Honey juga sebenarnya dirangkai dari cerita sederhana yang ditulis oleh Orcun Koksal dan juga Semih Kaplanoglu, menceritakan bagaimana seorang bocah yang berjalan ke sekolah ditemani burung ini, melihat dunia yang sedang berputar dari sudut pandangnya sendiri dan mencicipi kehidupan masa kecilnya dengan caranya sendiri. Didampingi oleh sinematografi yang begitu apik, indah, nan menawan (thanks to Baris Ozbicer), melahap film ini jadi makin nikmat. Apalah artinya alurnya yang lambat ketika saya justru tidak merasakan durasi 103 menit, karena film ini toh pintar mengajak bermain puzzle. Yup saya diajak untuk mengumpulkan potongan-potongan cerita yang hilang, karena Semih tidak memberikan kita satu cerita yang utuh secara langsung.

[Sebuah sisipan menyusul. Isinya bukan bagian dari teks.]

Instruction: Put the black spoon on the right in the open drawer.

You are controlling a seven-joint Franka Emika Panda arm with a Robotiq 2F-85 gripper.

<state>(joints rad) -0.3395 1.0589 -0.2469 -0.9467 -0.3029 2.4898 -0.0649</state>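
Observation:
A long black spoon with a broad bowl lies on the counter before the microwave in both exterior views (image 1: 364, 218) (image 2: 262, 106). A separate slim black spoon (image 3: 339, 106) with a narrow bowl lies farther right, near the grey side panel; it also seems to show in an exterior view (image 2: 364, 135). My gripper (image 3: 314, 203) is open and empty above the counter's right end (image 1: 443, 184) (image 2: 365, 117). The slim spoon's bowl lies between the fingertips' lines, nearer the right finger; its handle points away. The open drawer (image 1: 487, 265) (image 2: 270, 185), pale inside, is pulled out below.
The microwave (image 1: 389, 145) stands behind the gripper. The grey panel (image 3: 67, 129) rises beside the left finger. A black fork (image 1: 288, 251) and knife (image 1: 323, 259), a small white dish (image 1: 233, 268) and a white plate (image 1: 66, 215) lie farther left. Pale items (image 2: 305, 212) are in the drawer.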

Ketika saya bertanya mana Ibu Yusuf? Apakah ia tinggal berdua dengan ayahnya saja? Semih baru bisa menjawab pertanyaan tersebut 20 menit kemudian.

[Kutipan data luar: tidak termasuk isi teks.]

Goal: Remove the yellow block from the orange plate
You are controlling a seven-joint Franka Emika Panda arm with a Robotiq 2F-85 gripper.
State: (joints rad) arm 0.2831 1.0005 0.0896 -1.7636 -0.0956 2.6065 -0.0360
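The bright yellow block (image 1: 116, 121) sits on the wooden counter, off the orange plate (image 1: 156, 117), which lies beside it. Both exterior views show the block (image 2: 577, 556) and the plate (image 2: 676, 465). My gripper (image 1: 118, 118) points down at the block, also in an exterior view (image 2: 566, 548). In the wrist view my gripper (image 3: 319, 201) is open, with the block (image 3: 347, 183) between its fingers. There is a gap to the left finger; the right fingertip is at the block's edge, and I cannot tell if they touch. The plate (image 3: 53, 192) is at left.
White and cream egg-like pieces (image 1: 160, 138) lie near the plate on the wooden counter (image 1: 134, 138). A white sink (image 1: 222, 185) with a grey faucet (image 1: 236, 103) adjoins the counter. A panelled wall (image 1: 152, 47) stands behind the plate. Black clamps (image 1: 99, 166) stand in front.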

Begitu juga dengan puzzle mengenai perjalanan Yusuf ke sekolah, letak rumah Yakup dan keluarganya, dan potongan-potongan yang disembunyikan perihal hubungan antara keluarga, Yusuf dengan ayahnya, Yusuf dengan ibunya dan juga suami dengan istrinya. Semih dengan cemerlang bisa menjawab satu persatu pertanyaan dan rasa penasaran saya, untuk nantinya saya dengan mudah mengisi ruang kosong dalam puzzle tersebut. Bergulirnya Honey dari menit ke menitnya merupakan perjalanan menarik dengan satu lagi keunikannya dalam hal mengisi film ini dengan percakapan yang minim, sepertinya setiap karakternya berbicara lewat raut wajah. Yusuf cukup tersenyum untuk mengatakan kepada penonton bahwa dia sedang senang. Seimbang dengan para karakternya yang “pelit” berbicara, film ini juga sepi lagu-lagu yang biasanya dialunkan untuk upayanya mendramatisir sebuah adegan atau membangkitkan mood tertentu. Honey justru lebih memilih untuk membisikkan telinga kita dengan suara-suara alam, perbincangan angin dengan dedaunan, dan nyanyian penghuni hutan. Kesunyian adalah pedamping sejati saat Honey menapaki ceritanya, namun ramai akan pesan-pesan kehidupannya yang simbolik.